I recognised, however, that building the student perspective into a new session requires careful thought and a clearly managed strategy. Whilst the teaching still needed to meet the intended learning outcomes, a different design could enhance student interest and motivation. Indeed the UK Professional Standards Framework for Teaching and Supporting Learning in Higher Education notes that there should be, “dynamic approaches to teaching and learning though creativity, innovation and continuous development…” (Higher Education Academy 2011, p. 2).

Yet, it is also known that radically altering a session can be difficult. Mitterle, Bloch and Würmann, (2015) highlight this, noting that rearranging a teaching session not only involves reconceptualising the teaching, but also time is needed for the preparation. Despite these challenges I was keen to follow a new path, and so decided to start by reviewing the session in light of what had gone before.

4 The reflective analysis of the teaching approaches and modes of delivery used in the postgraduate teaching session

In the original delivery I had not really taken into account the knowledge and skills that some of the students might already have on networking. This was a gap. Bennetts (2003) proposes that if an academic considers this it can help students gain an understanding of themselves, and their learning needs. I therefore needed to find out what the students already knew (a consideration for the action plan), and what was already available to them on the course. It is this latter element that will be discussed below.

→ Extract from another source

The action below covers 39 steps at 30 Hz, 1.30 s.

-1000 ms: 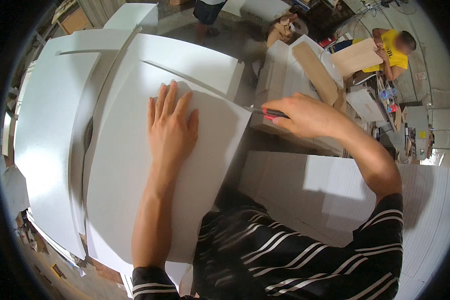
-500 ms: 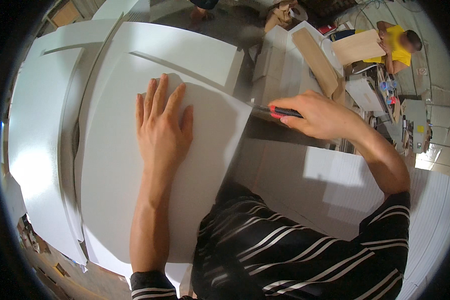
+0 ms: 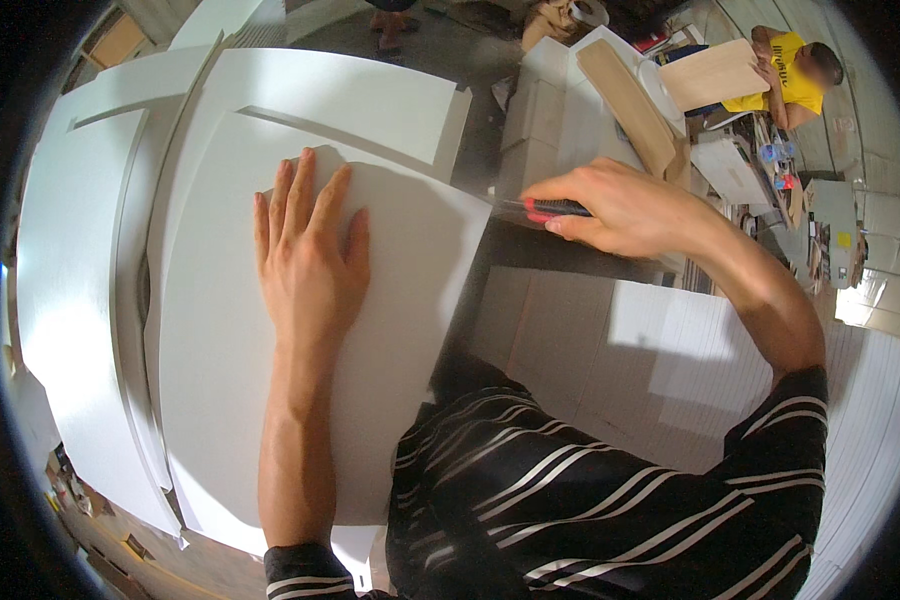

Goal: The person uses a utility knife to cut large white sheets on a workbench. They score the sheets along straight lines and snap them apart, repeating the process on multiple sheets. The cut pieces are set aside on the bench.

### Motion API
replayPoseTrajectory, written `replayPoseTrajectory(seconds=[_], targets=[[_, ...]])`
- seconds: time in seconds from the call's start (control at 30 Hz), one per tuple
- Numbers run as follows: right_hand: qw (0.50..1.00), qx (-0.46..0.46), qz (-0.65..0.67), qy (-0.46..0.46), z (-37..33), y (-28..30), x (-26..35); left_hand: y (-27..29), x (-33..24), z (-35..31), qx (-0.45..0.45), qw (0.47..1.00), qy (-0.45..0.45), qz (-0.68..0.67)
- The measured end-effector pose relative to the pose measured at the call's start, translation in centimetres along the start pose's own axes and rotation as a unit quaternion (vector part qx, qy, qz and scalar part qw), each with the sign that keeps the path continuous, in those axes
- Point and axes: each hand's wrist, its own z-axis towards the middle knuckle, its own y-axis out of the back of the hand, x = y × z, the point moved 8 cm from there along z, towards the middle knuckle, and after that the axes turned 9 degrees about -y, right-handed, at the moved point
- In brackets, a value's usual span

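My left hand (image 3: 312, 245) lies flat on a large white panel (image 3: 400, 300), fingers spread and pointing away from me. Closed around a red and black utility knife (image 3: 562, 209), my right hand (image 3: 620, 212) is beside the panel's far right corner. The knife points left toward that corner; its tip is blurred, and I cannot tell whether it touches the edge. Under the top panel, another white panel (image 3: 370, 90) shows along the far side.
More white panels (image 3: 80, 270) lie to the left across a narrow gap. White ribbed stacked sheets (image 3: 580, 360) are at the right. Farther off, a person in a yellow shirt (image 3: 785, 75) holds a wooden board (image 3: 710, 75); another person's legs (image 3: 390, 30) show at the top.
The view has shifted slightly, moving the panel and both hands a little left in the picture. My left hand stays flat on the panel; my right hand keeps the knife near the corner.
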Motion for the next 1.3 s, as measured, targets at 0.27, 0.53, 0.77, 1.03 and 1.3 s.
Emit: replayPoseTrajectory(seconds=[0.27,0.53,0.77,1.03,1.3], targets=[[0.998,0.039,-0.013,0.036,1.2,-2.8,-1.9,-0.2,0.1,0.2,0.008,1.000,-0.005,0.018],[0.995,0.067,0.004,-0.074,4.8,-16.9,-7.2,0.0,0.3,0.1,-0.005,1.000,-0.008,0.001],[0.862,-0.115,0.441,-0.222,5.2,-17.5,-11.8,-0.3,0.2,0.0,-0.013,1.000,-0.022,0.012],[0.636,-0.264,0.722,-0.066,0.8,-19.0,-4.3,-0.7,0.8,0.2,-0.043,0.998,-0.038,-0.021],[0.742,-0.391,0.545,-0.010,1.1,-12.8,-0.7,0.1,1.3,0.1,-0.029,0.994,-0.085,-0.063]])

First, in the classic model doctoral students generally work closely with their supervisors who guide them through their individual research journey. This was the case in this instance where supervisory sessions were run either on a one-to-one basis, or consisted of meetings with two supervisors and one student. This approach makes it difficult to establish what insights the students gain. Indeed, learning about networking and making contacts through the route of the supervisor can, for students, be very dependent on a range of factors. These might include the breadth of the supervisor’s own personal list of contacts, their wish to introduce the student to these colleagues, and differences between the student’s professional body and that of the supervisor. Krukowska’s (2015) biographical-type paper discusses some of these challenges. He considers how PhD students struggle with not having the necessary contacts. In one example he shares a story about how gaining participants for his research study was made harder by the fact that he had ‘no connections’.  

Second is the availability of training for postgraduate students. I had been asked to provide the original session at the request of some students. At the time the university did offer some postgraduate training packages through its centralised Graduate School. These were generally based on the excellent online resources found at Vitae (2017) (https://www.vitae.ac.uk/researchers-professional-development) that supports emerging researchers. However, the topic of networking with others was not included as a separate entity, but rather hinted at in sessions on conference attendance, preparing for presentations and writing for publication.  

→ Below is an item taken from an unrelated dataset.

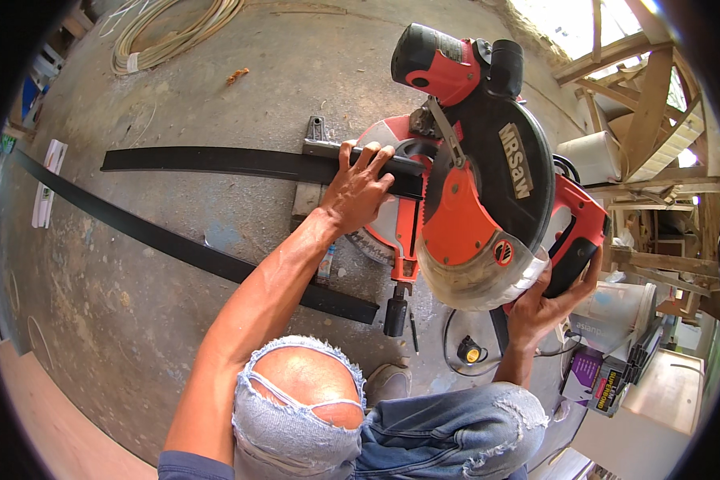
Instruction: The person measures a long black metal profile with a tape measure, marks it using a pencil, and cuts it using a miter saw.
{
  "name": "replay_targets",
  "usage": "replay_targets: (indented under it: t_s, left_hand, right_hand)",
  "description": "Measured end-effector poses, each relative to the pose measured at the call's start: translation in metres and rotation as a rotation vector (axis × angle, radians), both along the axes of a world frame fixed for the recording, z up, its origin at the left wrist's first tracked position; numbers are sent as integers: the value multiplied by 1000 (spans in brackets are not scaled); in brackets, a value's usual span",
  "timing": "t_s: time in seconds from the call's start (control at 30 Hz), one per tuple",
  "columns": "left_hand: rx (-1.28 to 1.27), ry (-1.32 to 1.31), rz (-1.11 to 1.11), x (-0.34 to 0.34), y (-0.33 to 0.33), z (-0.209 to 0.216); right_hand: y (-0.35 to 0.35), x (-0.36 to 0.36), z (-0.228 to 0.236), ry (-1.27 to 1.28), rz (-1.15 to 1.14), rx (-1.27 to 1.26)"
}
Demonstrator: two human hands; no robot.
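The upper strip [208, 158] runs from upper left to the saw [496, 152] at centre. Left hand [357, 190], fingers curled, holds it at the fence [318, 148]; right hand [548, 310] grips the handle [590, 214]. Strip: probably light, flexible lengthwise; hold near the fence.

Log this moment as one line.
left hand: on black strip at saw fence | right hand: around saw handle | second black strip: on floor | pale coil: on floor

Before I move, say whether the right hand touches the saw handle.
Touching: the head view shows the right hand curled around the saw handle.
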State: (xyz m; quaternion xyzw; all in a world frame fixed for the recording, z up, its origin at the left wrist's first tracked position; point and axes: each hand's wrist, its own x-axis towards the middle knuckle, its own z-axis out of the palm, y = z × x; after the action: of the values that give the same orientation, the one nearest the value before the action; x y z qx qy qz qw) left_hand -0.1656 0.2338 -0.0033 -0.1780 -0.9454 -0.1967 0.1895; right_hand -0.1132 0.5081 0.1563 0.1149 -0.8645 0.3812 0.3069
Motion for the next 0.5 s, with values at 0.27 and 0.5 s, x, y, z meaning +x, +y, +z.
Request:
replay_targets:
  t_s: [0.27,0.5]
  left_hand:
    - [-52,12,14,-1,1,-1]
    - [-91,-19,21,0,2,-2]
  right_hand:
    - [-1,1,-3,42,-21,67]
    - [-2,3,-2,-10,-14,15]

5 The reflective conclusions on the teaching approaches and modes of delivery used in the postgraduate teaching session

It was becoming clear that this teaching session could be enhanced. The students needed to be more engaged and placed at the center of this learning. It is argued that if students believe their studies have real practical value in the outside world then this, “encourages students to become more actively involved” (Hu & Kuh (2002, p. 570). The session therefore required some adaptation which would increase the creative content. This, in turn, would appeal to a broader set of student learning styles such as concrete, experiential and/or inquiry-based learners (Nilson 2003). It could also be a session that drew on the expertise of a community of local and global professionals, rather than a single academic. Learning in what can be termed as a transient social community (Fuller, 2007). It would seek to, “respect individual learners and diverse learning communities and acknowledge the wider context in which higher education operates recognising the implications for professional practice” (Higher Education Academy, 2011, p. 3). Having identified that more could be done, a strategy was needed.

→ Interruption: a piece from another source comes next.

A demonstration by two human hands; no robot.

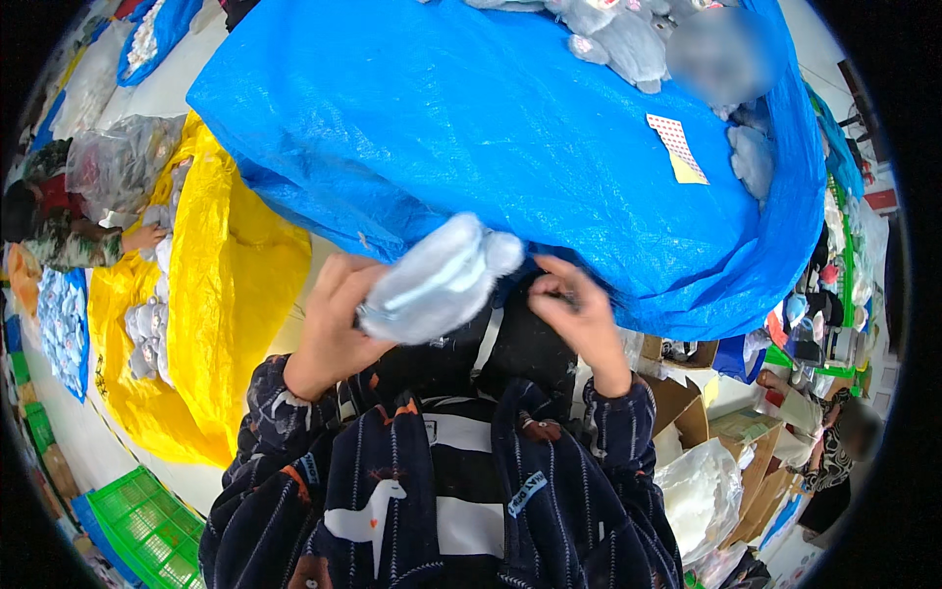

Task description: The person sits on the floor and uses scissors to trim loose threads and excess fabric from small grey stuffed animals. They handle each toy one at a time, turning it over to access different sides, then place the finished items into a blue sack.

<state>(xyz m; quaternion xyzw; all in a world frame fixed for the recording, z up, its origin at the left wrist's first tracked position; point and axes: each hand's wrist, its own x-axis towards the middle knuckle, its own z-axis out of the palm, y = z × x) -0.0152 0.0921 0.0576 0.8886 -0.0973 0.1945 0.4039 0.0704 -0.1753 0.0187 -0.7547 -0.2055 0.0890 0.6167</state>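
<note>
My left hand (329,329) grips a soft pale grey bundle (439,278), a rolled fabric piece with lighter stripes, held up in front of my chest. My right hand (579,312) is close to its right end, fingers pinched together on a small dark thing that I cannot make out. Both hands hover at the near edge of a big blue tarp (491,128). More pale grey fabric pieces (623,39) lie at the tarp's far side, with a small patterned card (677,147) to the right.
A yellow tarp (235,285) with several grey pieces lies to the left, where another person's arm (74,240) reaches in. A green crate (137,510) sits at lower left. Cardboard boxes (687,407) and plastic bags (702,496) stand at lower right, beside another person (834,452).
</note>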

6 The action plan for different teaching approaches and modes of delivery for use in a future postgraduate teaching session

A teaching plan was created that drew on different approaches and modes of delivery. This was divided into four different sections.

Information gathering

It is probably worth making links with colleagues, internally and in other establishments in order to gain an insight into what they offer in terms of assisting students in building their networking knowledge and skills. This information can be used alongside the results of a pre-session survey, which provides the teacher with an understanding of what the students feel they need. It is part of what Kaminski, Foley and Kaiser (2013) refer to as an audience analysis, offering the lecturer a picture of the students’ underlying knowledge, as well as their current learning needs. The timings of when to post the questionnaire would need to be decided upon. However, once this ground work has been done the preparation for the session can begin.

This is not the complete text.